What’s in a name? Is craft beer all about marketing or is there something a little more to the current craze sweeping South Africa, where even the tiniest dorpie now has a home-brewing club?
The age of information has given us access to random facts at the push of a button, but while the average beer drinker might be better informed about the many beer styles that exist, there has been no real change in how beer is made.
Craft beers, as well as all premium beers produced by large brewers, are made using four basic ingredients: barley, water, hops and yeast. The basic idea is to extract the sugars from grains (usually barley), so that the yeast can turn it into alcohol and carbon dioxide, creating beer.
Defining a “craft beer” is not as easy as one might think. Generally, a craft beer is considered to be a beer made by a small, traditional and independent brewer.
In the 1990s, the term “microbrewery” was bandied about – master brewer Lex Mitchell, who started Knysna’s Mitchell’s brewery in 1983, has the honour of being one of South Africa’s earliest independent brewers. But, given the popularity of craft beer, some of the brewers who started out small have grown and now produce large volumes.
The increasing variety of beers available in South Africa is, however, the result of our growing beer culture. Lagers, and more specifically lagers made by South African Breweries (SAB), have dominated the local beer landscape for more than a century.
“As love for beer grows, it gives brewers scope to experiment with other beer styles,” says Kate Jones, trade brewer at SAB’s Chamdor Brewery in Krugersdorp. In recent years, SAB has introduced a Castle Milk Stout Chocolate (a chocolate-infused beer), Carver’s Weiss (a “weiss beer”) and several flavoured beers under the Flying Fish banner.
“It has also exposed food lovers to the fact that beer is a versatile beverage that not only enhances food when paired with the correct style, but can also be brought into the kitchen as an ingredient – think roast chicken in beer or mussels steamed in beer,” explains Kate.
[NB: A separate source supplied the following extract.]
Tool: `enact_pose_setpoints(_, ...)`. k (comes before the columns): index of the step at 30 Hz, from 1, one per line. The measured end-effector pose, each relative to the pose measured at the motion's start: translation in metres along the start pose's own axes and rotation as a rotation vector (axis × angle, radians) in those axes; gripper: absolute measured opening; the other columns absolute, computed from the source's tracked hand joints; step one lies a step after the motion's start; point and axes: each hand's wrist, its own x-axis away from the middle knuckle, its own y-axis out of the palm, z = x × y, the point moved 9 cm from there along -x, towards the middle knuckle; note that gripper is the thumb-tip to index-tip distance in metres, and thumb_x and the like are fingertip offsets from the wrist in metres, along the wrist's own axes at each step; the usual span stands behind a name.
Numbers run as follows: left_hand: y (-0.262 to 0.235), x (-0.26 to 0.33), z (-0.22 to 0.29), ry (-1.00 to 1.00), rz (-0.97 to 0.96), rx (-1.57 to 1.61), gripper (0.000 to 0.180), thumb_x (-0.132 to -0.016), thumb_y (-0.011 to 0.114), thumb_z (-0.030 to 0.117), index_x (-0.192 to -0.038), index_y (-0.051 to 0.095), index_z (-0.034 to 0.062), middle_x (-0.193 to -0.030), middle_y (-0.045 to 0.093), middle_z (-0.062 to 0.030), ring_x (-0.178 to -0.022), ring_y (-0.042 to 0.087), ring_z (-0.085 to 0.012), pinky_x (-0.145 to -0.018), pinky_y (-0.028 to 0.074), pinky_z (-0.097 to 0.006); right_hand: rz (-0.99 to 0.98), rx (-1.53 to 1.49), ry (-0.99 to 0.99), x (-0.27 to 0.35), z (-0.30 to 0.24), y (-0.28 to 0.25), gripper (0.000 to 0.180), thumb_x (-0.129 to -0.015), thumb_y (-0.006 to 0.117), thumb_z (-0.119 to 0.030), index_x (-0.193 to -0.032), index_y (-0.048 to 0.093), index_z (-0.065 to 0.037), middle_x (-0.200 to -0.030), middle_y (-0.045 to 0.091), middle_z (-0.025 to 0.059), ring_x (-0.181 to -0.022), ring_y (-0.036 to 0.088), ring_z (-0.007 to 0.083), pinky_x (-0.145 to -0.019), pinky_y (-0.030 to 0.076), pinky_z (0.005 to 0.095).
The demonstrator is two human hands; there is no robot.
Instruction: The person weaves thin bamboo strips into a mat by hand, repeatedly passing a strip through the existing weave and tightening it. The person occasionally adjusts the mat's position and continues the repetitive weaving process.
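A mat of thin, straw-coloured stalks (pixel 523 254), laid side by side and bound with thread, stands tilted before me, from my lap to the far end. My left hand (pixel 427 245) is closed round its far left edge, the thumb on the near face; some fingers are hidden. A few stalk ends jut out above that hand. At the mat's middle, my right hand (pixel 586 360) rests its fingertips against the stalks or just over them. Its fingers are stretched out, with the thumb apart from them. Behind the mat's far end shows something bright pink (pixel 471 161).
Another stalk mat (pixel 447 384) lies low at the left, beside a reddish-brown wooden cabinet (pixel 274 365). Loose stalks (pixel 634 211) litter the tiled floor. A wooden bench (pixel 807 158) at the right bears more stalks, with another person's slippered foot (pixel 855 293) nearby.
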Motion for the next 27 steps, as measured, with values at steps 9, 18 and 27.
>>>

The SAB World of Beer’s popular monthly food and beer pairing is an example of this trend.
SAB’s Fransen Street Brewery was opened in 1998 as a special development brewery, testing new products and raw materials and producing small-scale runs of special-interest beers. “Four products were taken to market – a wheat beer, a ginger beer, and winter and India pale ales – but they were ahead of their time. The market simply wasn’t ready,” says Jones.
In 2012, SAB recognised the global and local growth in speciality and craft beers and redeveloped the Fransen Street Brewery.
The No 3 Fransen Street range of small-batch beers is available on tap at several pubs around Pretoria and Johannesburg, including the Tap Room at the SAB World of Beer. The beers, including a Cream Ale, Irish Red Ale and Krystal Weiss, have been well received by the beer fraternity.
“We wanted consumers to enjoy new beer experiences by trying a wider variety of styles, all the while knowing that the product is backed by the expertise of SAB’s master brewers. These small-batch beers are also a creative outlet for our brewing team, who are extremely passionate about what they do. Our experienced master brewers are encouraged to let their imaginations run wild and create a series of individual beer styles that are brewed to be completely different,” says Jones.
In Cape Town, the Newlands Spring Brewing Co is SAB’s small-batch speciality-beer producer, using mountain water from the Newlands spring. Three styles are made and bottled – Mountain Weiss, Jacob’s Pale Ale and Passionate Blond.
What makes these beers even more special is that they are made using speciality hops grown on the SAB Hop Farms (SABHF) in George in the Southern Cape.
Most of the world’s hops are produced in Europe and North America, near the 48th parallel north. However, at 34 degrees south, hops breeders in George produce specialist varieties that flourish with the warmer winter climate and shorter summer days.
“Hops add bitterness and aroma to beer and have been used for thousands of years. Ten years ago, hops were mainly about bitterness, but the trend over the past few years has been to use hops for fruity aromas and flavours. The South African varieties have a powerful aroma and flavours of citrus, berries and fruitiness, but anything is possible. New flavours have started to emerge – spice, chocolate and vanilla. Everything wild and extreme and unusual is looked for,” says Willy Buholzer, AB InBev global hops procurement director.
Of the 855 tonnes of hops produced by the SABHF each year, around 735 tonnes are used by SAB and the local craft industry, and 120 tonnes are exported into the rest of Africa, primarily for SAB beers.
Over the past five years, the SABHF has launched three new aroma and flavour hop varieties, namely Southern Aroma, African Queen and Southern Passion.
“A well-made beer is one of life’s special pleasures. Each glass displays the passion of the brewer and the complexity of the ingredients. A beer is something to be revered, shared and enjoyed in moderation, and no one should dictate if that is to be an easy-drinking Castle Lager, a full-bodied Castle Milk Stout or a spicy vegetable beer like Van Hunks Pumpkin Ale. And that’s the beauty of it,” says Jones.